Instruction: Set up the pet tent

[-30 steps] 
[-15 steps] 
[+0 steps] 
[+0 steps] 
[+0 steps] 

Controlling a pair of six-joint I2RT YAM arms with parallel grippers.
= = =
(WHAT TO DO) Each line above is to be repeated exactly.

(SOLUTION TO THIS TASK)
Instruction: Set up the pet tent

[-30 steps] 
[-15 steps] 
[+0 steps] 
[+0 steps] 
[+0 steps] 

Controlling a pair of six-joint I2RT YAM arms with parallel grippers.

The exercise has been answered completely.